Mohon tunggu...
Thomas Panji
Thomas Panji Mohon Tunggu... Freelancer - Content Writer

Berusaha dengan sebaik mungkin

Selanjutnya

Tutup

Pendidikan Pilihan

Kondisi dan Pentingnya Literasi Digital bagi Kompasianer

6 Juli 2022   08:00 Diperbarui: 6 Juli 2022   08:03 783
+
Laporkan Konten
Laporkan Akun
Kompasiana adalah platform blog. Konten ini menjadi tanggung jawab bloger dan tidak mewakili pandangan redaksi Kompas.
Lihat foto
Foto ilustrasi dari praktik jurnalis warga yang penuh dengan permasalahan soal kredibilitas | medium.com

Acara kumpul penyitas COVID-19 yang digelar oleh Kompasianer Jogja pada 2021 silam | Dok.pri/Thomas Panji
Acara kumpul penyitas COVID-19 yang digelar oleh Kompasianer Jogja pada 2021 silam | Dok.pri/Thomas Panji

Dalam menulis artikel ini, penulis menggunakan beberapa metode ilmiah untuk dapat memperoleh data-data yang diperlukan. Penulis menggunakan pendekatan metode deskriptif kualitatif untuk dapat mengumpulkan data-data yang diperlukan terkait dengan proses literasi digital kompasianer. Terdapat tiga orang narasumber dalam artikel yang dilakukan oleh penulis, di mana ketiga memenuhi tiga buah kriteria, yakni laki-laki atau perempuan berusia 21-60 tahun, merupakan seorang kompasianer, dan pernah menulis artikel tentang COVID-19.

Untuk mencari data yang diperlukan, penulis menggunakan metode wawancara dengan pendekatan wawancara mendalam.
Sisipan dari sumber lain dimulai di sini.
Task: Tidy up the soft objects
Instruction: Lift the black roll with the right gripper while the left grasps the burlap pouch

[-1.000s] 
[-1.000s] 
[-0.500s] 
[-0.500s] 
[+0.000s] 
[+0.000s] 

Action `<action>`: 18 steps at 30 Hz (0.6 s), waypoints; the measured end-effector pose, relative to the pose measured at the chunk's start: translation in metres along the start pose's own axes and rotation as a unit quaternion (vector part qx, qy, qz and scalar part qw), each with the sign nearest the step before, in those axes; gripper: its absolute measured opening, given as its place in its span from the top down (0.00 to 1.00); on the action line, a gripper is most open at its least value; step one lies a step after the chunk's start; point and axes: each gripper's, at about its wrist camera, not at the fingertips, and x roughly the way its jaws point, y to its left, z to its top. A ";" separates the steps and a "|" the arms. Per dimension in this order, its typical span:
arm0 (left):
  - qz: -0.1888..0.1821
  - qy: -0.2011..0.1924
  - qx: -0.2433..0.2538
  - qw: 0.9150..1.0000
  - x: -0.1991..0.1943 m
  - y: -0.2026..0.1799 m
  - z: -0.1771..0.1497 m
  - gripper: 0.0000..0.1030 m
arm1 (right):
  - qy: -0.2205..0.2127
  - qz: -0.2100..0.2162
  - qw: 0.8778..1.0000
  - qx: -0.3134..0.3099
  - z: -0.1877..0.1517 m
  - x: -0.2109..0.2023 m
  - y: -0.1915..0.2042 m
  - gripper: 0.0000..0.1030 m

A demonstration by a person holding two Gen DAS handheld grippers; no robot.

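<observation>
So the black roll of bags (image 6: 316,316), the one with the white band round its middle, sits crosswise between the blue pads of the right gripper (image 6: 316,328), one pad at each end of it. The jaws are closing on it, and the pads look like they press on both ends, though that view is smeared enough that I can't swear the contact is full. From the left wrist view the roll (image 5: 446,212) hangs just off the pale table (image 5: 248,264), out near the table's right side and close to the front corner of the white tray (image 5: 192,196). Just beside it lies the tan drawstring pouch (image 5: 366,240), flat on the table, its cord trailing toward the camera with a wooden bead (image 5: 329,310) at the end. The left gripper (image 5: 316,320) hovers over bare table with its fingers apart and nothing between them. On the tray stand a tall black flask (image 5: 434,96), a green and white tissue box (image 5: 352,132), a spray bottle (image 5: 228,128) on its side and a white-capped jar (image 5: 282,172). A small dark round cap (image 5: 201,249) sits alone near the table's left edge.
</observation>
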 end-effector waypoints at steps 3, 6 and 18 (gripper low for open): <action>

Dalam proses wawancara, penulis memberikan empat buah media dan berita untuk kemudian digunakan dalam melihat proses literasi digital masing-masing narasumber dari beberapa kompetensi. Setiap berita dan media yang dipilih memiliki karakternya masing-masing, di mana terdapat berita yang telah terbukti hoaks, terbukti melakukan plagiarisme dari berita lain, tidak memiliki keutuhan di dalam isinya, dan berita yang sejatinya baik.

Artikel ini menggunakan teori literasi digital sebagai teori utama. Literasi digital adalah bentuk kesadaran, sikap, dan kemampuan dari seorang individu untuk menggunakan alat dan fasilitas digital secara tepat, sehingga mampu mengidentifikasi, mengakses, mengelola, mengintegrasikan, mengevaluasi, menganalisis, dan mensintesis berbagai sumber daya digital (Martin dalam Carrington dan Robinson, 2009). Teori literasi digital dalam artikel ini mengacu pada teori literasi digital yang dirumuskan oleh Japelidi (Jaringan Pegiat Literasi Digital).

Menurut Nurhajati et al (2019), terdapat 10 komptensi literasi digital, di mana artikel ini berfokus pada kompetensi memahami dan menganalis; memverifikasi; dan mengevaluasi sebagai proses membaca. Kompetensi memahami dan menganalisis diintegrasikan karena keduanya memiliki elemen yang sama, yakni berpikir kritis. Sedangkan kompetensi memverifikasi memiliki elemen lokus personal. Terdapat juga teori pendukung seperti teori kredibilitas media yang diintegrasikan dengan teori literasi digital, teori kredibilitas berita, dan teori jurnalisme warga.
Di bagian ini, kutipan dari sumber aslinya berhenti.